From the entries below, retype only the lines from the one with "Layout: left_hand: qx" through the one with "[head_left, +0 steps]", exactly as written.

**STUDY MATERIAL**
☆ ☆ ☆

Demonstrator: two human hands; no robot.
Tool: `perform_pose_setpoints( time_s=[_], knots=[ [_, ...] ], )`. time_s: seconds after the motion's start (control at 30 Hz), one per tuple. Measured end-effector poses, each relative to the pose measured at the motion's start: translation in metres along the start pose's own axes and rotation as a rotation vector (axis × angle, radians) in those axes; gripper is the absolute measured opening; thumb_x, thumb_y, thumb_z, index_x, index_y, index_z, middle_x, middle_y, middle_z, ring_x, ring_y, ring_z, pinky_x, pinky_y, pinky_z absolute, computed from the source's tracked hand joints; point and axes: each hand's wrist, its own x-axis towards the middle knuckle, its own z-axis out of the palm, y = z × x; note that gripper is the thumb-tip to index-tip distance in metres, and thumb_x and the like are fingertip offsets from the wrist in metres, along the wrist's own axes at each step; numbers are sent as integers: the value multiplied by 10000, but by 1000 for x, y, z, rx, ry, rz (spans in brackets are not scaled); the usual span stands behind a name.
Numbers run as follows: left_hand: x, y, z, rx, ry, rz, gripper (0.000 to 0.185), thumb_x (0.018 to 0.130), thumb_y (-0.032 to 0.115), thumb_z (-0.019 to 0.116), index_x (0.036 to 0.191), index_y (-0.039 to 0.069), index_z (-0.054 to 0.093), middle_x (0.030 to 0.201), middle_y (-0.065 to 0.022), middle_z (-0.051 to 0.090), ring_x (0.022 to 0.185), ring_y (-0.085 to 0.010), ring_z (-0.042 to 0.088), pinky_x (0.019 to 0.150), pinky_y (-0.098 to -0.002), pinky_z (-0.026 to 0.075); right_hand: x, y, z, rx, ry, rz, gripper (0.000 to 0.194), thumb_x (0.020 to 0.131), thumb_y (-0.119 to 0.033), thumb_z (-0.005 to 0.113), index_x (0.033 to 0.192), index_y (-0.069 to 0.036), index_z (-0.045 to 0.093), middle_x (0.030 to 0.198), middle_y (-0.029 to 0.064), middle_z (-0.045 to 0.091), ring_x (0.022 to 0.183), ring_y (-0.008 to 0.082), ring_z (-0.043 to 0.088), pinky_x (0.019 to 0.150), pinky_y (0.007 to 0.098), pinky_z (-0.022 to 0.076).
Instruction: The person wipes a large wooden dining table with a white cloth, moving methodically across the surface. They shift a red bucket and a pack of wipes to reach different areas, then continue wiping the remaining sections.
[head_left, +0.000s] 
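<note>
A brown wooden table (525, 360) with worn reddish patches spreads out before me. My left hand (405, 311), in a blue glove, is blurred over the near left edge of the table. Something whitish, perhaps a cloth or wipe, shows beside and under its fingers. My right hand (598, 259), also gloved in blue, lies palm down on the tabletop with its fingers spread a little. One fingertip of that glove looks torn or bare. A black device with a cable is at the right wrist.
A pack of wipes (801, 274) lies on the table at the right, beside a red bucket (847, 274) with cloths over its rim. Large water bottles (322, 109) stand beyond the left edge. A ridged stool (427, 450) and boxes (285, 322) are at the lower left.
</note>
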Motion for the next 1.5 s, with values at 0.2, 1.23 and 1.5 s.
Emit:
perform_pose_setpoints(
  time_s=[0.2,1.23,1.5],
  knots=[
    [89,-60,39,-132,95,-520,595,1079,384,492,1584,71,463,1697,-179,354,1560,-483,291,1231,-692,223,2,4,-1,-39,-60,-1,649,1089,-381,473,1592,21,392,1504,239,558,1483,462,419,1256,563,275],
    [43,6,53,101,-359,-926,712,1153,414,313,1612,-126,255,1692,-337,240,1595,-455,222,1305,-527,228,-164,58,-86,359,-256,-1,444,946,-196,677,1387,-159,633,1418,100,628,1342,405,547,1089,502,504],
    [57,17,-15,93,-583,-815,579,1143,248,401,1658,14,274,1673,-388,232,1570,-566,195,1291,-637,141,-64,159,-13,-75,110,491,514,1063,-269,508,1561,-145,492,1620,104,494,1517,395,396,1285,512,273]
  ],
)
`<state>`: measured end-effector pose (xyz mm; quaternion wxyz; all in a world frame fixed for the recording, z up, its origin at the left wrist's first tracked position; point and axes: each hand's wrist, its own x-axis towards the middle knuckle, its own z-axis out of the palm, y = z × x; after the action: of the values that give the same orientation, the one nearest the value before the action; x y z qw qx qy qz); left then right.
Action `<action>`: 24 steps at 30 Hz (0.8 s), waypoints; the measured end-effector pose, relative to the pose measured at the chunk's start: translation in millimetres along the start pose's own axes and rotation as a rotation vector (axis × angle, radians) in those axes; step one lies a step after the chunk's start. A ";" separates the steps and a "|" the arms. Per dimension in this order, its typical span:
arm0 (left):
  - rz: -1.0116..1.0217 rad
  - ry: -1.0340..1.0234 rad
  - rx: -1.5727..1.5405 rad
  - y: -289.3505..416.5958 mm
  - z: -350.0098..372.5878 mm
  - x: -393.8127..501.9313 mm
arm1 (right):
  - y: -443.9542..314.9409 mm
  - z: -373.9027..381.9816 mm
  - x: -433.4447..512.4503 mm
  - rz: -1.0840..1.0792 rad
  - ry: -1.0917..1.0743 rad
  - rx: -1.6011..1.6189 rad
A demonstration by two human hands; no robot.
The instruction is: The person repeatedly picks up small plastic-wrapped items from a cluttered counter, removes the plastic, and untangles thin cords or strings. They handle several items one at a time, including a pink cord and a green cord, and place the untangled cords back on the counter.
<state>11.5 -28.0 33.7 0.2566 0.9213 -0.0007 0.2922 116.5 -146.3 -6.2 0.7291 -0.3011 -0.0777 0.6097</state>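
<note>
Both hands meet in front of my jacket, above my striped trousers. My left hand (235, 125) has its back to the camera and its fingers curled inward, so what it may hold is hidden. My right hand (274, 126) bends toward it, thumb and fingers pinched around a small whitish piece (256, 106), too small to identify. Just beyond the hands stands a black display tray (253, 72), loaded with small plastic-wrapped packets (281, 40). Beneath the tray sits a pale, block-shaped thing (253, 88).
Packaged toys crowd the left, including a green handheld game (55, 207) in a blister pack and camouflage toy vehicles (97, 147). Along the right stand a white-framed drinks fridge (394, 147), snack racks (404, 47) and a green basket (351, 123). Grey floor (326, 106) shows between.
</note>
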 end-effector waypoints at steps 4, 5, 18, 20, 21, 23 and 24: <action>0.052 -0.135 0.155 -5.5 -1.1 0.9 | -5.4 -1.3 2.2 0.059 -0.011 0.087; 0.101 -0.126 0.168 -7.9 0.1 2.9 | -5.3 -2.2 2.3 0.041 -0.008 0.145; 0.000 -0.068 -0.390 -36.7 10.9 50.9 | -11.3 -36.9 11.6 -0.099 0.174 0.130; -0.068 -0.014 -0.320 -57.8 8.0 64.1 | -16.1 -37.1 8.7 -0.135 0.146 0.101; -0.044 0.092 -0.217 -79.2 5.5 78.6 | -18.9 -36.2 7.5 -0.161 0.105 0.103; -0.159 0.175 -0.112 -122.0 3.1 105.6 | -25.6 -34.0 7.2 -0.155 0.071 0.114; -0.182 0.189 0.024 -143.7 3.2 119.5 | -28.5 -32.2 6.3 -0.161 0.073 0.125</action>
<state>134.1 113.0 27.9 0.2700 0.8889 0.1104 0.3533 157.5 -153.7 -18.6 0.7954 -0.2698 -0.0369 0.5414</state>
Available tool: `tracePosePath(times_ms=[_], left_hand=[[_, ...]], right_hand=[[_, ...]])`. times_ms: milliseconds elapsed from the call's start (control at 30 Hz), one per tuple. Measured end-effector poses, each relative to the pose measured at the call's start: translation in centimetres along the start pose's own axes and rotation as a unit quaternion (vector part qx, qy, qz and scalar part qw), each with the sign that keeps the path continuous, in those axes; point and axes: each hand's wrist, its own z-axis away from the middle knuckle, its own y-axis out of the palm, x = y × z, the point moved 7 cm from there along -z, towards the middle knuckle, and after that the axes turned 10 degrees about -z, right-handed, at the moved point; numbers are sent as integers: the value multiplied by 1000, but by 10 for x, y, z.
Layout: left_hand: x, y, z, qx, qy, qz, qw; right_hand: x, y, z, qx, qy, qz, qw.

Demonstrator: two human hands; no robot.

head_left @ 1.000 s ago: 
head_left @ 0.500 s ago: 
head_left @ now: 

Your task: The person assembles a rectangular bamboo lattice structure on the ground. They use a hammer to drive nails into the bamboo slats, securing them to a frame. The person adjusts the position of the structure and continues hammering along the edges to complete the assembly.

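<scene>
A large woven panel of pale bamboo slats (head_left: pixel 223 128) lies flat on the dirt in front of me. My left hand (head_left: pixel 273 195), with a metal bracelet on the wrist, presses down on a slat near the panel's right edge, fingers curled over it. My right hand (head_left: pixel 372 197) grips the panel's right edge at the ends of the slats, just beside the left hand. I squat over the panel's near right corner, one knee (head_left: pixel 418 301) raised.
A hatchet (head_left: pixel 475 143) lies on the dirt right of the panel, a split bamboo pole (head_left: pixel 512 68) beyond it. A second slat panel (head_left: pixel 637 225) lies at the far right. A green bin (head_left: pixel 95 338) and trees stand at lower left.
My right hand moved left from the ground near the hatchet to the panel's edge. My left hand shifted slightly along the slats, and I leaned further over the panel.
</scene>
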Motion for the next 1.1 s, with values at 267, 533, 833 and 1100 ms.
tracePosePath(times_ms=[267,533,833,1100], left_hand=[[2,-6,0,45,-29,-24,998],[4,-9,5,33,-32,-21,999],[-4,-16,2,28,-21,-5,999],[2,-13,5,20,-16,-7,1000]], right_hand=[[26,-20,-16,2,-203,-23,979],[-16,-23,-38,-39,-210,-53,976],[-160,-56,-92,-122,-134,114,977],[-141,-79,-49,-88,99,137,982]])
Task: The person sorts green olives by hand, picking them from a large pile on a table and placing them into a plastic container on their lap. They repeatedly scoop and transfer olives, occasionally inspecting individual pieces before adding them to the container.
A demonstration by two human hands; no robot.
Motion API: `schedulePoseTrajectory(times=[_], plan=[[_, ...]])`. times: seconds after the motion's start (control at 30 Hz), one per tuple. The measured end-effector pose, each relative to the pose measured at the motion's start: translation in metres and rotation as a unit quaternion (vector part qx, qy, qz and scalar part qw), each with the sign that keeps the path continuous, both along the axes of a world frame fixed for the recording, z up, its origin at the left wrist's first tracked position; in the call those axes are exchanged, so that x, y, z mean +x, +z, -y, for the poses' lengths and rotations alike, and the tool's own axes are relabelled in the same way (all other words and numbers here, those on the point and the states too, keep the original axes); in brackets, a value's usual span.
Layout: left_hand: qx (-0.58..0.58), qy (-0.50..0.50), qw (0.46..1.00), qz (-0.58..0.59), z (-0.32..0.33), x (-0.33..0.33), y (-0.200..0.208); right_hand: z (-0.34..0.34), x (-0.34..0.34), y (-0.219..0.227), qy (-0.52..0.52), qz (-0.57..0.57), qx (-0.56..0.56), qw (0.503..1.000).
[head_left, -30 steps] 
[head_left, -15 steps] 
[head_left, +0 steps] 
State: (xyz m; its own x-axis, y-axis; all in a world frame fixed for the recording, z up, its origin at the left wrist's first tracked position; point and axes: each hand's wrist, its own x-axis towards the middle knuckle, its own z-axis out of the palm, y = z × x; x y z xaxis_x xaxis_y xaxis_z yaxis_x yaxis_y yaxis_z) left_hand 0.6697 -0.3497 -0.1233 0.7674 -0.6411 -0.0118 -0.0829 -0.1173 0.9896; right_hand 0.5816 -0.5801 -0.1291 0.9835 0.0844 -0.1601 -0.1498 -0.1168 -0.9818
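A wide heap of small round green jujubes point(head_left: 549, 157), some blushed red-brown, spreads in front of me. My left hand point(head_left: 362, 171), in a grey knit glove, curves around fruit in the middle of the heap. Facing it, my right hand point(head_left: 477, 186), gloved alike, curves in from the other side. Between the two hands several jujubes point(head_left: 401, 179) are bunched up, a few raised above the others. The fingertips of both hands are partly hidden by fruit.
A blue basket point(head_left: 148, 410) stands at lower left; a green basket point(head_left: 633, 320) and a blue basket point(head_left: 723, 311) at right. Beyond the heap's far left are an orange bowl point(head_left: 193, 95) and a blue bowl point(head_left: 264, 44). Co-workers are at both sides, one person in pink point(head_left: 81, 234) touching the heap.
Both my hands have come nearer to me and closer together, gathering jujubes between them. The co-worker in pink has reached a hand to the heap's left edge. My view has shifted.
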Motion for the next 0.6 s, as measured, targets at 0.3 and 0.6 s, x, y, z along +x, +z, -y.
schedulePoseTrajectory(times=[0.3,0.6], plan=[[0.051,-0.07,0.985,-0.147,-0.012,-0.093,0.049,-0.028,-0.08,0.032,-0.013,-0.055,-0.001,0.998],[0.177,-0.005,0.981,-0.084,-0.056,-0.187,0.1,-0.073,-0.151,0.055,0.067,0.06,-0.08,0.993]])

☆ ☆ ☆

**RESULT OF THIS TASK**
Layout: left_hand: qx (-0.58..0.58), qy (-0.50..0.50), qw (0.46..1.00), qz (-0.58..0.59), z (-0.32..0.33), x (-0.33..0.33), y (-0.200..0.208); right_hand: z (-0.34..0.34), x (-0.34..0.34), y (-0.219..0.227), qy (-0.52..0.52), qz (-0.57..0.57), qx (-0.56..0.56), qw (0.503..1.000).
[head_left, -30 steps] 
[head_left, -15 steps] 
[head_left, +0 steps] 

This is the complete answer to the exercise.